__WHAT YOU NEED TO DO__
Retype every entry below without pictures.

Stored entries
:::
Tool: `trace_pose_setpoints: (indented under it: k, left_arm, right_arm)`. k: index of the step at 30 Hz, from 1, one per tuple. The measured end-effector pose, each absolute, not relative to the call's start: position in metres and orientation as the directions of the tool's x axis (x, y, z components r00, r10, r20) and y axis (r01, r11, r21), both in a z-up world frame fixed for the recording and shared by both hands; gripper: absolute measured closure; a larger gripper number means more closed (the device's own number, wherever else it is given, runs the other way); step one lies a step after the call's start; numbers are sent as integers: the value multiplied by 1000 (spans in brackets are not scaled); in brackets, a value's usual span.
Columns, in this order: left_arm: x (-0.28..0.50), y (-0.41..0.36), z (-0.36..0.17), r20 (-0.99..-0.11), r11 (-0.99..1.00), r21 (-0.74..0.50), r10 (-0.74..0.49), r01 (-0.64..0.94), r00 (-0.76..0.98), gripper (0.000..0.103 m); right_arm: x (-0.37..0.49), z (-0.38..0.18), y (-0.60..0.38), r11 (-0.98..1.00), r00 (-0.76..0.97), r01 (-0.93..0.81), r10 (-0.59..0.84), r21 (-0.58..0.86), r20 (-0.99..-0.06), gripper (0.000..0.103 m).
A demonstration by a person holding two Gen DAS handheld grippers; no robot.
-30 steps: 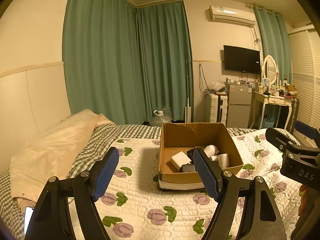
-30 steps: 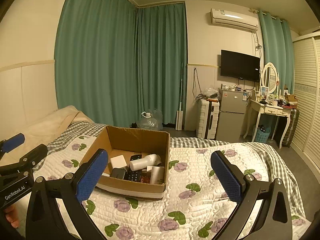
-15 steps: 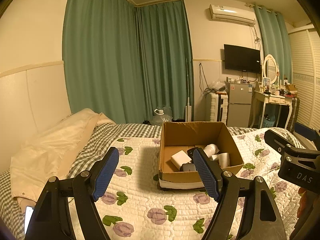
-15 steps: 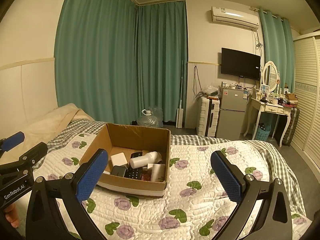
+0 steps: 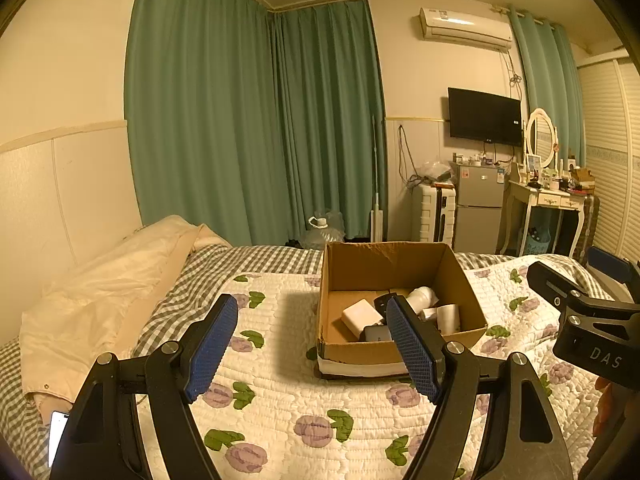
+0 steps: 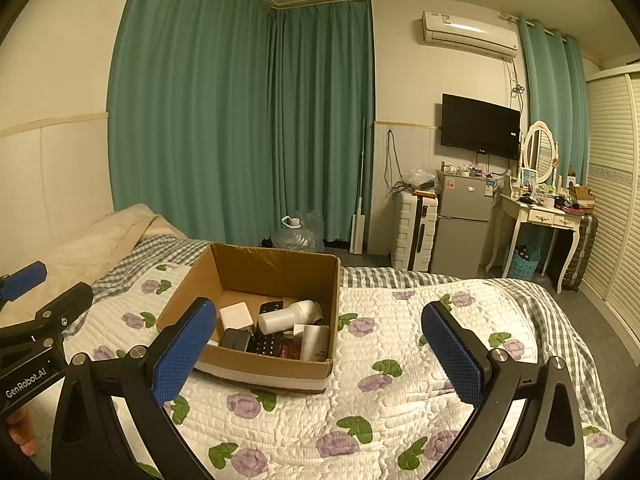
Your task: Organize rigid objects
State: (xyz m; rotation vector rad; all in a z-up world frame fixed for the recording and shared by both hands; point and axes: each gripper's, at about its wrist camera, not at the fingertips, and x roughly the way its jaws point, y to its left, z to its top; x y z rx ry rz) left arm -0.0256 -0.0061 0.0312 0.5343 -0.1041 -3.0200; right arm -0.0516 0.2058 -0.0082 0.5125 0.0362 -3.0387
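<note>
An open cardboard box (image 5: 400, 350) (image 6: 264, 364) sits on the flowered quilt. In it lie a white square block (image 6: 236, 316) (image 5: 362, 314), a white bottle on its side (image 6: 288, 316), a dark calculator (image 6: 266, 345), a grey box (image 6: 235, 339) and a white carton (image 6: 314, 342). My left gripper (image 5: 312, 344) is open and empty, held above the quilt just left of the box. My right gripper (image 6: 320, 348) is open and empty, above the box's near right corner. Each gripper shows at the edge of the other's view.
The quilt (image 6: 380, 400) covers the bed. A cream duvet (image 5: 92, 292) lies at the left by the wall. A phone (image 5: 56, 436) lies at the bed's left edge. Beyond the bed stand a water jug (image 6: 296, 234), suitcase (image 6: 414, 228), fridge (image 6: 460, 224) and dressing table (image 6: 540, 216).
Both views have shifted slightly; the box sits a little nearer in the right wrist view. Both grippers stay open and empty.
</note>
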Motion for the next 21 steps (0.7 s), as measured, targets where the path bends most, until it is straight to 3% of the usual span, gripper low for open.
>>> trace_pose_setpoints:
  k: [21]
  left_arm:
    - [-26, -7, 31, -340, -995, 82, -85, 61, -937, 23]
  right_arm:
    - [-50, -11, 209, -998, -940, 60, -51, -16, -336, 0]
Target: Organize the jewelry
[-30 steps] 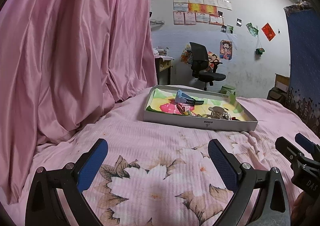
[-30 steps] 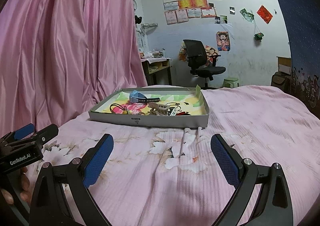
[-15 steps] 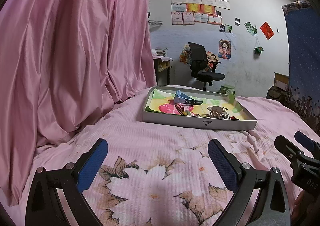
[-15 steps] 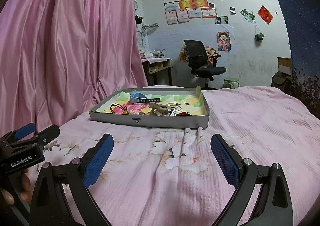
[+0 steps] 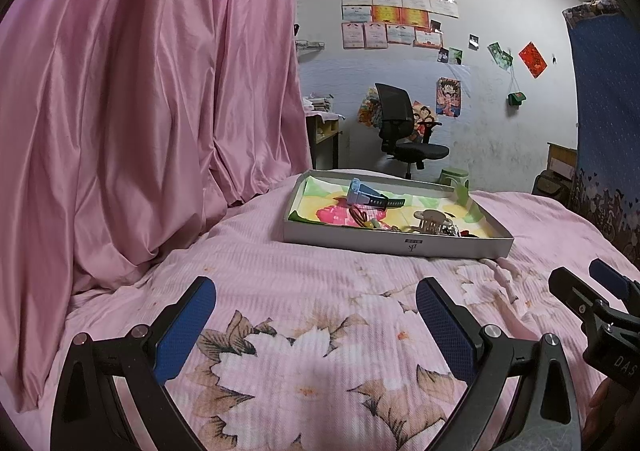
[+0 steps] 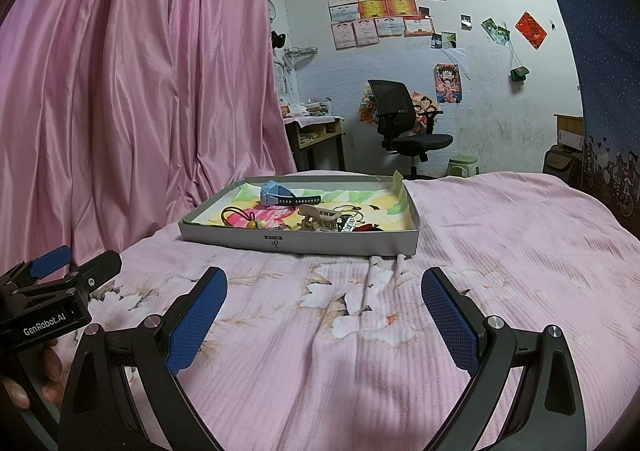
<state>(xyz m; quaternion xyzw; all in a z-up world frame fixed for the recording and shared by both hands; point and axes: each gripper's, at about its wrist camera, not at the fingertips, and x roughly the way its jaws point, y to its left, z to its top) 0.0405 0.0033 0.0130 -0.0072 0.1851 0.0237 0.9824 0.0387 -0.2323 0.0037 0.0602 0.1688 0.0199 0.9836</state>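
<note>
A shallow grey tray (image 5: 360,241) (image 6: 224,237) with a bright floral lining sits on the pink bed ahead of both grippers. In it lie a light-blue watch (image 5: 362,193) (image 6: 276,195), a beige hair claw (image 5: 432,221) (image 6: 318,217), a dark hair tie (image 6: 236,215), rings and small trinkets (image 6: 352,221). My left gripper (image 5: 316,307) is open and empty, low over the bedspread, well short of the tray. My right gripper (image 6: 324,299) is open and empty too, beside the left one, which also shows in the right wrist view (image 6: 72,271).
A pink curtain (image 5: 140,111) hangs along the left of the bed. The floral pink bedspread (image 6: 500,251) spreads right of the tray. A black office chair (image 5: 400,131), a desk (image 6: 316,135) and a green stool (image 6: 464,165) stand beyond the bed.
Both grippers have drifted very slightly; the tray looks about the same distance away. Both stay open and empty.
</note>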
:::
__TASK SOLUTION__
Tool: `trace_pose_setpoints: (indented under it: k, left_arm, right_arm)`. k: index of the step at 30 Hz, from 1, one per tuple. The measured end-effector pose, each absolute, not relative to the call's start: position in metres and orientation as the directions of the tool's x axis (x, y, z components r00, r10, r20) and y axis (r01, r11, r21), both in a z-up world frame fixed for the recording and shared by both hands; gripper: absolute measured closure; a larger gripper number means more closed (the device's own number, wherever else it is given, runs the other way); step one lies a step after the call's start; numbers are sent as integers: the value multiplied by 1000 (spans in brackets are not scaled); in brackets, a value's usual span.
Columns, in this order: left_arm: x (-0.28..0.50), y (-0.41..0.36), z (-0.36..0.17), r20 (-0.99..-0.11), r11 (-0.99..1.00), r21 (-0.74..0.50), r10 (-0.74..0.49), r01 (-0.64..0.94), r00 (-0.76..0.98), gripper (0.000..0.103 m); right_arm: x (-0.37..0.49), z (-0.38..0.18), y (-0.60..0.38), r11 (-0.98..1.00), r00 (-0.76..0.97), r01 (-0.93..0.81), r10 (-0.59..0.84), r21 (-0.58..0.86), r20 (-0.99..-0.06), gripper (0.000..0.103 m).
A demonstration by a person holding two Gen DAS handheld grippers; no robot.
-30 steps: 
-30 steps: 
-15 steps: 
-15 steps: 
+0 steps: 
+0 steps: 
Your task: Organize rigid objects
State: (xyz m; rotation vector rad; all in a z-up world frame fixed for the recording and shared by both hands; point and axes: each gripper's, at about its wrist camera, not at the fingertips, and x roughly the way its jaws point, y to its left, z to its top; x y z rx ry rz) left arm -0.0256 -0.0061 0.0312 0.5343 -0.1041 -3.0200; right arm -0.0516 0.2058 -0.0082 0.5125 0.0362 -3.0387
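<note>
An open cardboard box (image 5: 400, 350) (image 6: 264, 364) sits on the flowered quilt. In it lie a white square block (image 6: 236, 316) (image 5: 362, 314), a white bottle on its side (image 6: 288, 316), a dark calculator (image 6: 266, 345), a grey box (image 6: 235, 339) and a white carton (image 6: 314, 342). My left gripper (image 5: 312, 344) is open and empty, held above the quilt just left of the box. My right gripper (image 6: 320, 348) is open and empty, above the box's near right corner. Each gripper shows at the edge of the other's view.
The quilt (image 6: 380, 400) covers the bed. A cream duvet (image 5: 92, 292) lies at the left by the wall. A phone (image 5: 56, 436) lies at the bed's left edge. Beyond the bed stand a water jug (image 6: 296, 234), suitcase (image 6: 414, 228), fridge (image 6: 460, 224) and dressing table (image 6: 540, 216).
Both views have shifted slightly; the box sits a little nearer in the right wrist view. Both grippers stay open and empty.
</note>
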Motion for the next 21 steps (0.7 s), as measured, targets where the path bends most, until it is straight to 3% of the usual span, gripper low for open.
>>> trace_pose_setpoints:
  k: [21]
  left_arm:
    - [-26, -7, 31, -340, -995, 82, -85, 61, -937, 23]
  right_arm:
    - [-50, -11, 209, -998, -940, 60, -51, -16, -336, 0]
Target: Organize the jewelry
[-30 steps] 
[-30 steps] 
[-15 steps] 
[-15 steps] 
[+0 steps] 
[+0 steps] 
<state>(xyz m; quaternion xyzw; all in a z-up world frame fixed for the recording and shared by both hands; point and axes: each gripper's, at about its wrist camera, not at the fingertips, and x roughly the way its jaws point, y to its left, z to its top) 0.0405 0.0033 0.0130 -0.0072 0.1851 0.0237 0.9824 0.0387 -0.2323 0.0037 0.0602 0.1688 0.0199 0.9836</state>
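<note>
A shallow grey tray (image 5: 360,241) (image 6: 224,237) with a bright floral lining sits on the pink bed ahead of both grippers. In it lie a light-blue watch (image 5: 362,193) (image 6: 276,195), a beige hair claw (image 5: 432,221) (image 6: 318,217), a dark hair tie (image 6: 236,215), rings and small trinkets (image 6: 352,221). My left gripper (image 5: 316,307) is open and empty, low over the bedspread, well short of the tray. My right gripper (image 6: 324,299) is open and empty too, beside the left one, which also shows in the right wrist view (image 6: 72,271).
A pink curtain (image 5: 140,111) hangs along the left of the bed. The floral pink bedspread (image 6: 500,251) spreads right of the tray. A black office chair (image 5: 400,131), a desk (image 6: 316,135) and a green stool (image 6: 464,165) stand beyond the bed.
Both grippers have drifted very slightly; the tray looks about the same distance away. Both stay open and empty.
</note>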

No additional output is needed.